How we got here
This release started as a parity bug. The worktree guards - the hooks that block branch switches and main-branch writes so agents work in linked worktrees - existed only as bash scripts wired into Claude Code's `settings.json`. Codex sessions had no guards at all: different config file, different input contract, zero shared tooling (#252).
The session that was supposed to port the bash scripts pivoted mid-plan: ax already owns a cross-harness hook config layer (`ax hooks config` reads and writes claude/codex/cursor/opencode configs) and a graph full of historical `tool_call` rows. So instead of maintaining two bash dialects, hooks became something ax can own end to end - author once in TypeScript, prove against history, install everywhere. The design and 11-task plan are in the repo (`docs/superpowers/specs/2026-06-10-hooks-sdk-design.md`).

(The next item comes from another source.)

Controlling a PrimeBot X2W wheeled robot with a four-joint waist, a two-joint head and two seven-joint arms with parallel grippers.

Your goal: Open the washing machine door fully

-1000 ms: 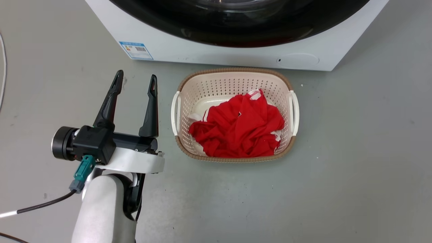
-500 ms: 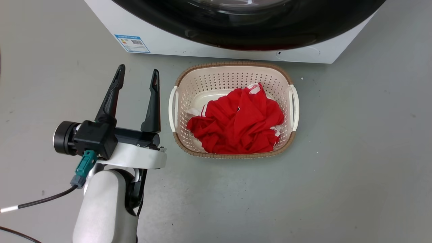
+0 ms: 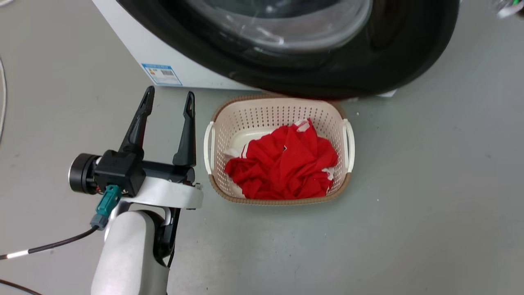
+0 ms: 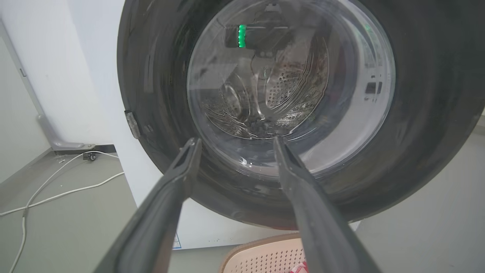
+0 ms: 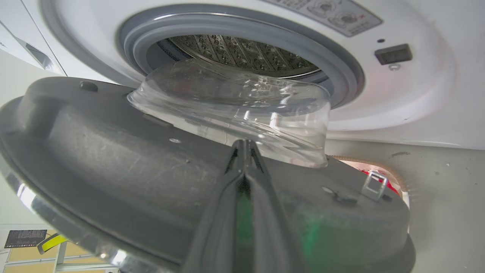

The dogfood loop closed itself during development: while editing Codex's config, the freshly installed SDK write-guard fired inside the very session building it and blocked the edit - the dotfiles repo was on `main`. Both guards then blocked live probes in Codex (`hook: PreToolUse Blocked` on a branch switch and on a file edit), and the first real backtest replayed 10,992 tool calls from the graph with a 0.8% would-block rate before the bash originals were retired.
What changed
`@ax/hooks-sdk` (#252). A hook is one file in `~/.ax/hooks/`:
import { defineHook, Verdict, GitEnv } from "@ax/hooks-sdk";
import { Effect } from "effect";
export default defineHook({
name: "enforce-worktree",
events: ["PreToolUse"],
matcher: { tools: ["Bash"] },
run: (event) =>
Effect.gen(function* () {
const git = yield* GitEnv;
if (switchesBranch(event) &&
(yield* git.isPrimaryTree(event.cwd)))
return Verdict.block("use a worktree instead");
return Verdict.allow;
}),
});The SDK normalizes both harness input shapes (Claude stdin JSON, Codex `turn_id` payloads, legacy env vars) into one typed `HookEvent`, and encodes verdicts per harness (exit 2 + stderr to block, `systemMessage` to warn). A hook that throws fails open - a buggy guard never wedges the agent. `GitEnv` ships live and canned test layers, so guards unit-test without a repo.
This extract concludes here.